→ **About this task**
All of the data needs to be repeated exactly.
┌──
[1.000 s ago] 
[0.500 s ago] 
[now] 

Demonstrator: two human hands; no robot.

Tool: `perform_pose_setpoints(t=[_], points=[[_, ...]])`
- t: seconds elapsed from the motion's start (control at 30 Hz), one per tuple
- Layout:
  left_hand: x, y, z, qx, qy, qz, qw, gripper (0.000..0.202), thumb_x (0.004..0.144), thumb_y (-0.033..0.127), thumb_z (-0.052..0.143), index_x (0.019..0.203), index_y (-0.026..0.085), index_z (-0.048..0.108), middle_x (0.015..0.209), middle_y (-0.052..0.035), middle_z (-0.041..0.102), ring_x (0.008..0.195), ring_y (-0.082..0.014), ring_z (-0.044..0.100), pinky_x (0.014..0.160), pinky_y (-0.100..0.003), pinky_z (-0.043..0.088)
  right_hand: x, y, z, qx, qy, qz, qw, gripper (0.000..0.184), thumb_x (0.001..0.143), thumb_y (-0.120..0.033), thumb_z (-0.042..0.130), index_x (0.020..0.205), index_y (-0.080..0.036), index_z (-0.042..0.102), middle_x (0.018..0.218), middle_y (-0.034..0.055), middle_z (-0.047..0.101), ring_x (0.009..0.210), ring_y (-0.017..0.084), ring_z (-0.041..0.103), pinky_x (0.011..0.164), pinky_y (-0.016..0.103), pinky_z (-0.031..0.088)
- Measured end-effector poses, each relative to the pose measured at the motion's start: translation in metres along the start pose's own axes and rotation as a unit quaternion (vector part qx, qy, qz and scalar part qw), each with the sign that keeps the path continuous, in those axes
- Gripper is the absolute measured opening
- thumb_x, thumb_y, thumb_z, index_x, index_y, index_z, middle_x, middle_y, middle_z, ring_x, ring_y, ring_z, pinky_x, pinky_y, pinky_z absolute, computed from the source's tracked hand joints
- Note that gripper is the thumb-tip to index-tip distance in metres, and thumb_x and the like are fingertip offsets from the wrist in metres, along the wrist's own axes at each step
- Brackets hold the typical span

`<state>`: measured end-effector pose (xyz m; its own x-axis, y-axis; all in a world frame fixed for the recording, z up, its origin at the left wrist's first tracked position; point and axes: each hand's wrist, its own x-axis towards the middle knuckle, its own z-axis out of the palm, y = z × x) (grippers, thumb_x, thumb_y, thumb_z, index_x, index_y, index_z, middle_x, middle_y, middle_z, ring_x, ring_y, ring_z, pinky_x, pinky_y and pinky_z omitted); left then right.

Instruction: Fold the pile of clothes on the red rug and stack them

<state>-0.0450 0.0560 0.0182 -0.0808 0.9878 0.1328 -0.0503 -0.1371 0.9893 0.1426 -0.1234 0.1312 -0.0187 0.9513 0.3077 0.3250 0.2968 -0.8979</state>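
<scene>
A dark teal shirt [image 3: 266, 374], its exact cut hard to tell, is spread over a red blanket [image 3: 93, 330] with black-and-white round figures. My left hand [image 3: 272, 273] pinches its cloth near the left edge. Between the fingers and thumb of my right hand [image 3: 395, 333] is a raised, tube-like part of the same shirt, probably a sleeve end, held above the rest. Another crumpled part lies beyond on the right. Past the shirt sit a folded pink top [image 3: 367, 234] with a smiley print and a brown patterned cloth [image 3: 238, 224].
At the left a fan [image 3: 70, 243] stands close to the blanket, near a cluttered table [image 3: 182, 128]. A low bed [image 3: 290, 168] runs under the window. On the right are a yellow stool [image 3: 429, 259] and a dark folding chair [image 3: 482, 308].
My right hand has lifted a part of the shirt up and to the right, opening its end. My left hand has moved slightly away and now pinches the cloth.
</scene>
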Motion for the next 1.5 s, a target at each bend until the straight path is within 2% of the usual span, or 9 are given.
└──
→ **Task response**
[1.000 s ago] 
[0.500 s ago] 
[now] 

Demonstrator: two human hands; no robot.

Tool: `perform_pose_setpoints(t=[_], points=[[_, ...]])`
- t: seconds elapsed from the motion's start (control at 30 Hz), one per tuple
- Layout:
  left_hand: x, y, z, qx, qy, qz, qw, gripper (0.000..0.202), thumb_x (0.004..0.144), thumb_y (-0.033..0.127), thumb_z (-0.052..0.143), index_x (0.019..0.203), index_y (-0.026..0.085), index_z (-0.048..0.108), middle_x (0.015..0.209), middle_y (-0.052..0.035), middle_z (-0.041..0.102), ring_x (0.008..0.195), ring_y (-0.082..0.014), ring_z (-0.044..0.100), pinky_x (0.014..0.160), pinky_y (-0.100..0.003), pinky_z (-0.043..0.088)
  right_hand: x, y, z, qx, qy, qz, qw, gripper (0.000..0.184), thumb_x (0.001..0.143), thumb_y (-0.120..0.033), thumb_z (-0.042..0.130), index_x (0.020..0.205), index_y (-0.080..0.036), index_z (-0.042..0.102), middle_x (0.018..0.218), middle_y (-0.034..0.055), middle_z (-0.047..0.101), ring_x (0.009..0.210), ring_y (-0.017..0.084), ring_z (-0.041..0.103), pinky_x (0.011..0.164), pinky_y (-0.016..0.103), pinky_z (-0.031..0.088)
- Measured end-effector poses, each relative to the pose measured at the motion's start: translation in metres along the start pose's own axes and rotation as a unit quaternion (vector part qx, qy, qz and scalar part qw), each with the sign that keeps the path continuous, in those axes
- Gripper is the absolute measured opening
- thumb_x, thumb_y, thumb_z, index_x, index_y, index_z, middle_x, middle_y, middle_z, ring_x, ring_y, ring_z, pinky_x, pinky_y, pinky_z absolute, computed from the source's tracked hand joints
- Note that gripper is the thumb-tip to index-tip distance in metres, and thumb_x and the like are fingertip offsets from the wrist in metres, along the wrist's own axes at each step
- Brackets hold the typical span

`<state>`: measured end-effector pose (xyz m; its own x-axis, y-axis; all in a world frame fixed for the recording, z up, its origin at the left wrist's first tracked position; point and axes: each hand's wrist, its own x-axis towards the middle knuckle, its own z-axis out of the palm, y = z × x) (grippers, thumb_x, thumb_y, thumb_z, index_x, index_y, index_z, middle_x, middle_y, middle_z, ring_x, ring_y, ring_z, pinky_x, pinky_y and pinky_z omitted); left then right.

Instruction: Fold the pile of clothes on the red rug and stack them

<state>-0.0450 0.0560 0.0182 -0.0808 0.9878 0.1328 -0.0503 -0.1371 0.9893 0.1426 -0.1234 0.1312 -0.0187 0.9513 0.3077 0.3250 0.2968 -0.8979</state>
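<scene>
A dark teal shirt [image 3: 266, 374], its exact cut hard to tell, is spread over a red blanket [image 3: 93, 330] with black-and-white round figures. My left hand [image 3: 272, 273] pinches its cloth near the left edge. Between the fingers and thumb of my right hand [image 3: 395, 333] is a raised, tube-like part of the same shirt, probably a sleeve end, held above the rest. Another crumpled part lies beyond on the right. Past the shirt sit a folded pink top [image 3: 367, 234] with a smiley print and a brown patterned cloth [image 3: 238, 224].
At the left a fan [image 3: 70, 243] stands close to the blanket, near a cluttered table [image 3: 182, 128]. A low bed [image 3: 290, 168] runs under the window. On the right are a yellow stool [image 3: 429, 259] and a dark folding chair [image 3: 482, 308].
My right hand has lifted a part of the shirt up and to the right, opening its end. My left hand has moved slightly away and now pinches the cloth.
</scene>
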Motion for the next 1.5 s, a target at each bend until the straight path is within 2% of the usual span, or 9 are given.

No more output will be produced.